School fear

School can be demanding enough for youngsters without adding concerns about safety and security.

People who were at Lawrence High School during those turbulent times around 1970 know the feeling of being fearful about going to school as a student or a parent patrolling the halls. Emotions ran high, a number of youths carried weapons of various kinds and many familiar with the situation consider it a near-miracle that terrible injuries and even deaths did not occur.

There was one occasion when faculty people locked themselves into an office until police could arrive. Racial tensions were thick enough to cut with knives, which were present, and the result was that a number of youngsters chose not to attend classes until the situation was more secure.

Fortunately, times have been much better for a great while. Although there are periodic disturbances and threats in our schools – as there almost always will be – conditions are nowhere near what they were in the bitter times of protests.

But things are not as good in many other communities. There seems to be growing fear in many a hallway and classroom. In USA Today this week, Alvin P. Sanoff wrote:

“The High School Survey of Student engagement finds that only 55 percent of students feel safe in school; those in cities are more likely to feel unsafe than those in rural areas, suburbs and small towns.”

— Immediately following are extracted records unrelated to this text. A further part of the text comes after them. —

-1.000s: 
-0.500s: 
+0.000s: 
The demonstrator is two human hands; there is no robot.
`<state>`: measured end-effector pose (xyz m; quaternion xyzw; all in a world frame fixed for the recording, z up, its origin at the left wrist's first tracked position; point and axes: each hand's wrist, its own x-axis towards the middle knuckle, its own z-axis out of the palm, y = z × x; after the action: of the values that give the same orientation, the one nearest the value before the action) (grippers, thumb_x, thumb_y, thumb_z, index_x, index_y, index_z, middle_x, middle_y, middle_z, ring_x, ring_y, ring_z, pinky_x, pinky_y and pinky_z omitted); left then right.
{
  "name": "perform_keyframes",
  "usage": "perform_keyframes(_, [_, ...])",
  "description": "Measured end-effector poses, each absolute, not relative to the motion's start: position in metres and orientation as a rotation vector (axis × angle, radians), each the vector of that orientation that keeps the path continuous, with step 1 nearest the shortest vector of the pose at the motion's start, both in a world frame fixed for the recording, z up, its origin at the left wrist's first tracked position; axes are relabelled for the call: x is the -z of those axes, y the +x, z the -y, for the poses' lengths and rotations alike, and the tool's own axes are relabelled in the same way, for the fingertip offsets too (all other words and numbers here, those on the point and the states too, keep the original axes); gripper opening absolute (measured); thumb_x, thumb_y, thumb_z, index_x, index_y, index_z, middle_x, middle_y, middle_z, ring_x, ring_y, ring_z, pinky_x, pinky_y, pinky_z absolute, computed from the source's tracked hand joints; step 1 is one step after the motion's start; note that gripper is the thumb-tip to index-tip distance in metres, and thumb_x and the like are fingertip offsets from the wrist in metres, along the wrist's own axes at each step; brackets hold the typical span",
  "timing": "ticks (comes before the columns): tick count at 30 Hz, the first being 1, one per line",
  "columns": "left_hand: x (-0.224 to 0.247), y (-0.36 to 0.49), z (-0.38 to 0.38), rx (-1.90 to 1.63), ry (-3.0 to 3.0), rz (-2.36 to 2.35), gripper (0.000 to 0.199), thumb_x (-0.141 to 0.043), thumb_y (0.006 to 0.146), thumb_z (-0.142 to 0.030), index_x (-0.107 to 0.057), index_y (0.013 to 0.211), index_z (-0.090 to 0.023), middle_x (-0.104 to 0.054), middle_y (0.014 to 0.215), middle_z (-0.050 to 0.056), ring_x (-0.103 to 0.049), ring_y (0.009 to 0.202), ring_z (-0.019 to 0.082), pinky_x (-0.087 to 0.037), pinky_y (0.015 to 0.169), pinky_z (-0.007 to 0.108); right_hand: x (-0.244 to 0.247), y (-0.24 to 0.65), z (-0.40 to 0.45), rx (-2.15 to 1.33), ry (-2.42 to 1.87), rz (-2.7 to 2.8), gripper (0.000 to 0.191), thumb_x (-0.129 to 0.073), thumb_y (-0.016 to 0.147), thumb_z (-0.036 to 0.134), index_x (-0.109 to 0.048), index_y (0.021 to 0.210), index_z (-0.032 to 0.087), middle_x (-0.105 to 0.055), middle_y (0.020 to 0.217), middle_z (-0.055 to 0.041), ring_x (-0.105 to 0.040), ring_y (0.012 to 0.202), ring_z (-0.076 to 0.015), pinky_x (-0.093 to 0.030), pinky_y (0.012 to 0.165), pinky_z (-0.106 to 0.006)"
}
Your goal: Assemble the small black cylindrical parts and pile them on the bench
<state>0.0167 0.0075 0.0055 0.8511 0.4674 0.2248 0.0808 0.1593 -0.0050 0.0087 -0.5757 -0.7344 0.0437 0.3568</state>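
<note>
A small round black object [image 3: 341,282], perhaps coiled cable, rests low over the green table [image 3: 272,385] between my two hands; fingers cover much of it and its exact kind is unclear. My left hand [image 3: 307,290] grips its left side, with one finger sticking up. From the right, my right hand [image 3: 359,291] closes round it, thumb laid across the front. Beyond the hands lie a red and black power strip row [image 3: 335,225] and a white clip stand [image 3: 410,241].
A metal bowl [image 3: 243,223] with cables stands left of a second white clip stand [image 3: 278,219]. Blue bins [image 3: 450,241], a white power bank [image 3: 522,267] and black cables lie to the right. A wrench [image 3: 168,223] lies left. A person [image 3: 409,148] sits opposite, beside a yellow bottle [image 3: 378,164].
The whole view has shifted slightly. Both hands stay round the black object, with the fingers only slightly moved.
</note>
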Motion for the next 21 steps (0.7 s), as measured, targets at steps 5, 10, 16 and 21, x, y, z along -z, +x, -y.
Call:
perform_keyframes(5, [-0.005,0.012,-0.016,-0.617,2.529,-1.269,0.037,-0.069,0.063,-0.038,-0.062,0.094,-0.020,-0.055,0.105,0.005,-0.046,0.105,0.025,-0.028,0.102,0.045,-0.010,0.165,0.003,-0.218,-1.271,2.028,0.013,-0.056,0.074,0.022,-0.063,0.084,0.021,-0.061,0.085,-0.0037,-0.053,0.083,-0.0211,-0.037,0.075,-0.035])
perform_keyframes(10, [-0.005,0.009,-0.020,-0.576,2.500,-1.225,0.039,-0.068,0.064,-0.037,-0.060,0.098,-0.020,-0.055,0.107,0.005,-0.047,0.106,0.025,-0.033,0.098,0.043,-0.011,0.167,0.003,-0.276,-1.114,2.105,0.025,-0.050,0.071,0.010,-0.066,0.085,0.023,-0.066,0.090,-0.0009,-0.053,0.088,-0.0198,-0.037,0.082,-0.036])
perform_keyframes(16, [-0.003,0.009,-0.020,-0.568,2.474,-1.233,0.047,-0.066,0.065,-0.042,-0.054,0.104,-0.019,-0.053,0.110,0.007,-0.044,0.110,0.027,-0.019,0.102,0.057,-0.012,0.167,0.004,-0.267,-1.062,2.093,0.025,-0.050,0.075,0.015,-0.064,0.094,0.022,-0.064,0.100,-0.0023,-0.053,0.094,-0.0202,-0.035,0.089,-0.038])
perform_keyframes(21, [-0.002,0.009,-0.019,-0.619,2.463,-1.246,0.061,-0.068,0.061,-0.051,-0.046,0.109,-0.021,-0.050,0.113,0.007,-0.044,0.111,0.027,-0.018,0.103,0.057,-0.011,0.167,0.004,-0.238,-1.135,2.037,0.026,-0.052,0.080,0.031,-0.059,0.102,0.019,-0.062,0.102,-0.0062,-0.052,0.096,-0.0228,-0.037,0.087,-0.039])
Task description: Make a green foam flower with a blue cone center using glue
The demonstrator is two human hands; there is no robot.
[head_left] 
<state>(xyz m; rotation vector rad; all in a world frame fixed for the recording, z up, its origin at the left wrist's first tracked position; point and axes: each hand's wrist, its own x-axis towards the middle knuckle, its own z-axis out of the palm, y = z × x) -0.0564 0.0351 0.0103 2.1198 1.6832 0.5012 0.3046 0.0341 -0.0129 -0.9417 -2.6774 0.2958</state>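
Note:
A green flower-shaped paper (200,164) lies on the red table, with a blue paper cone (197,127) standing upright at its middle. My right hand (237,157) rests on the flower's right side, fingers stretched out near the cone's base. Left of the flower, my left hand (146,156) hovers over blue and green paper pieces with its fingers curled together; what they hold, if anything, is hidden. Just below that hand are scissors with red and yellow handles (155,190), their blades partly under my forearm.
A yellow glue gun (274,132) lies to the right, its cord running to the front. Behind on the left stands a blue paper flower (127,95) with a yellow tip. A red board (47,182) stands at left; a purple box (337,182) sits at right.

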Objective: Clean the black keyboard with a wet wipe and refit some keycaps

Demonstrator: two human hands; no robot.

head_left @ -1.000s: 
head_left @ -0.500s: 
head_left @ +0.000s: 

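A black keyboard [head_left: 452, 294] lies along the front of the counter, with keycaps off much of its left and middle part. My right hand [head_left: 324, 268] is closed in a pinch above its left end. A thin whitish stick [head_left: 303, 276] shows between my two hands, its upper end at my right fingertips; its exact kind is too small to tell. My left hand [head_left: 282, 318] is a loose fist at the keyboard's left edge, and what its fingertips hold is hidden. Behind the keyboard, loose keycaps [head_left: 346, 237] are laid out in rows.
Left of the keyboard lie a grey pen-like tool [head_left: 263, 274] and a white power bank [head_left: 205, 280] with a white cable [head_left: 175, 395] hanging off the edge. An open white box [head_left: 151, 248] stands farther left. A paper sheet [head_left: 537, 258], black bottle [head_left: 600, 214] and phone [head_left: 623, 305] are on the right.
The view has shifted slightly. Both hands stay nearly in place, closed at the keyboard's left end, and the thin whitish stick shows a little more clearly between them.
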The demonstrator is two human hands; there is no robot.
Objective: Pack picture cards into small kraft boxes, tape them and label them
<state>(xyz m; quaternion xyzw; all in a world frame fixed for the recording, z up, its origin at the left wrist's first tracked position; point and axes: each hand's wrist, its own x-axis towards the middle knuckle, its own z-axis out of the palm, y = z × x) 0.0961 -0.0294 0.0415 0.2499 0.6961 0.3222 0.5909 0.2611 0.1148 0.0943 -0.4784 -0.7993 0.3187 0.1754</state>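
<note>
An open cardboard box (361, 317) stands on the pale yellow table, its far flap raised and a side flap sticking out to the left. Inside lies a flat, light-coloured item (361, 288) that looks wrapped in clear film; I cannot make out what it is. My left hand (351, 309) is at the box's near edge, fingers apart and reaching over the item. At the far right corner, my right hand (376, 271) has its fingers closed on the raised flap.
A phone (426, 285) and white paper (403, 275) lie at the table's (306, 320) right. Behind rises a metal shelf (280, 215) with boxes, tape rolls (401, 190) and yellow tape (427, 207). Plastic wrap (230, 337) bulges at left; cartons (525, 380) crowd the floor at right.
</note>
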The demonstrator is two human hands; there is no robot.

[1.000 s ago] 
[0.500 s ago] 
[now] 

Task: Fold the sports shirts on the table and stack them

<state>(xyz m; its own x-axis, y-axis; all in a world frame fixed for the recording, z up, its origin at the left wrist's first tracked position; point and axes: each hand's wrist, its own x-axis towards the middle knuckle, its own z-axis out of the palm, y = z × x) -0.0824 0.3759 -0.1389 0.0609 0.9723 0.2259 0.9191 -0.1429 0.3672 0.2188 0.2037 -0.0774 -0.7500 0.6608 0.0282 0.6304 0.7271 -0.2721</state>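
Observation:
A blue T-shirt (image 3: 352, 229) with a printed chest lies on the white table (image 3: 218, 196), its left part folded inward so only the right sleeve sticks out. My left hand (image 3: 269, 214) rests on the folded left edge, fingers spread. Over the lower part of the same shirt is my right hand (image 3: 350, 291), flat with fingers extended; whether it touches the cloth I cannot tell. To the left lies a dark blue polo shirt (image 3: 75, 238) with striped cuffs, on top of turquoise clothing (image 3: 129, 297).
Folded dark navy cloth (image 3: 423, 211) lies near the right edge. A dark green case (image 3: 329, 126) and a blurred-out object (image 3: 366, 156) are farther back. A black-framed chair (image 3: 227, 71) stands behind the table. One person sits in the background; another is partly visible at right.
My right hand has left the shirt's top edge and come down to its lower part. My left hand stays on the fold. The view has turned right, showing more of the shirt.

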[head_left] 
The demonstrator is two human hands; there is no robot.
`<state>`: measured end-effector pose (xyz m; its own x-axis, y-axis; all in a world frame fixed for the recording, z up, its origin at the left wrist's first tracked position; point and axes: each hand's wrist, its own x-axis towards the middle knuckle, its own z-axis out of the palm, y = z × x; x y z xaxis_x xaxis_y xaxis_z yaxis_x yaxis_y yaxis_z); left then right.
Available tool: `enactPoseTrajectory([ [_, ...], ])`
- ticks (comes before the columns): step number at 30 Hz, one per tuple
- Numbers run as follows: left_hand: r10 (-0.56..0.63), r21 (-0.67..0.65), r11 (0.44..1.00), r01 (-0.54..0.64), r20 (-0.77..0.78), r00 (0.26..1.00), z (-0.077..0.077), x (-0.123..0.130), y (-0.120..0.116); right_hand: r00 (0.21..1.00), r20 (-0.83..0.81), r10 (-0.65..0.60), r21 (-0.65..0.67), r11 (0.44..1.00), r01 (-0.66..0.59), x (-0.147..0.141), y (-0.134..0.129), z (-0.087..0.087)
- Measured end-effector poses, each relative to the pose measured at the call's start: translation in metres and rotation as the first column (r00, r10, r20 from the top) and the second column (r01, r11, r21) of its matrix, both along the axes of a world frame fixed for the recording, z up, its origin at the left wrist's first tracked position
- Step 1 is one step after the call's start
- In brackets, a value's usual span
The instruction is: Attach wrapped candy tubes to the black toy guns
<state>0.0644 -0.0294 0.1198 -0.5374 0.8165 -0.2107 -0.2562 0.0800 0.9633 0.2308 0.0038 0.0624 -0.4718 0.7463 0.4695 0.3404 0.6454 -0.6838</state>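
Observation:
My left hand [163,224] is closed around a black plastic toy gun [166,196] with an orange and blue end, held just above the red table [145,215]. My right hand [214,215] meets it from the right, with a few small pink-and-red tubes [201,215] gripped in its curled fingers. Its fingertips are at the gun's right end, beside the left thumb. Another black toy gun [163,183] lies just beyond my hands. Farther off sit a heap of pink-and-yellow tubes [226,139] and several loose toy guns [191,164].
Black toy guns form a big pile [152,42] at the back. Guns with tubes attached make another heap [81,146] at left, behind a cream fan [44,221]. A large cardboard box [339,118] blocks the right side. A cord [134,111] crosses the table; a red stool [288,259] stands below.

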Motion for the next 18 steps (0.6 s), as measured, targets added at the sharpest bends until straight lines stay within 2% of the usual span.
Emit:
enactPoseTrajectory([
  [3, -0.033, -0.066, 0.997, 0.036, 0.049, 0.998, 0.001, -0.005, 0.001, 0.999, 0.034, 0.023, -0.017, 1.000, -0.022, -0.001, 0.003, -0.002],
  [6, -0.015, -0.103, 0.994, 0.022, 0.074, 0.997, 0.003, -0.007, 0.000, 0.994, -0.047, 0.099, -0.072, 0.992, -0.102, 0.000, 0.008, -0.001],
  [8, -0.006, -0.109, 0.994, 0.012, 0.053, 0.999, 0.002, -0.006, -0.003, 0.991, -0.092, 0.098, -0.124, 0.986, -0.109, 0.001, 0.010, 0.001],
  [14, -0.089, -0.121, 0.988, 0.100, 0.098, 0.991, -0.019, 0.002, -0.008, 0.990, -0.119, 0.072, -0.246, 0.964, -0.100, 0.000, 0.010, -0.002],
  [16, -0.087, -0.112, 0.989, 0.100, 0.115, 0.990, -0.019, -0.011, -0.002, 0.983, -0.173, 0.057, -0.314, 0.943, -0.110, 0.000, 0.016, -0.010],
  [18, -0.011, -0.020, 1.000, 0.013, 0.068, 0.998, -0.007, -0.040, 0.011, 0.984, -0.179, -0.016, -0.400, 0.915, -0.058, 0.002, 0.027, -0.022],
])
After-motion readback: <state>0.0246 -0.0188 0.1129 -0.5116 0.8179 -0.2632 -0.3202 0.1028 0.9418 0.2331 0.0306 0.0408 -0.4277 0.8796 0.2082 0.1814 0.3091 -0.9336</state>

Survey director Martha McCarthy, a professor of education at Indiana University, calls the results from almost 81,000 students “appalling.” “Students who do not feel secure are not attending to what we want them to: education.”

Gerald Tirozzi, executive director of the National Assn. of Secondary School Principals, says national studies show that schools are increasingly safe, as is the case in Lawrence’s schools. Still, he adds, if students feel unsafe, “we have to figure out why.” That has to be a key goal.

When asked about their schools’ priorities, 41 percent of the students polled said there is “very much” emphasis on athletics, compared with 27 percent who said academic excellence was heavily emphasized. The academic-athletic conflict, of course, can be the subject of a wide range of non-related analyses. But first things first. If security is as big a concern for youngsters, and their families, it needs to be addressed initially or chaos could prevail in the classes and sports venues.

Then there is the growing tendency that sees teachers being forced to become more disciplinarians than tutors as the broken home syndrome becomes ever more prevalent and rebellious children act out. Bullies, too, can lead to a wide variety of disasters. When a youngster fears for his or her safety because of such people, terrible conditions result, as we have seen in our own region in recent times.

School work can be challenging enough for youngsters and every effort should be made to alter any trend that forces more pupils to include “fear for my safety” on their list of daily concerns.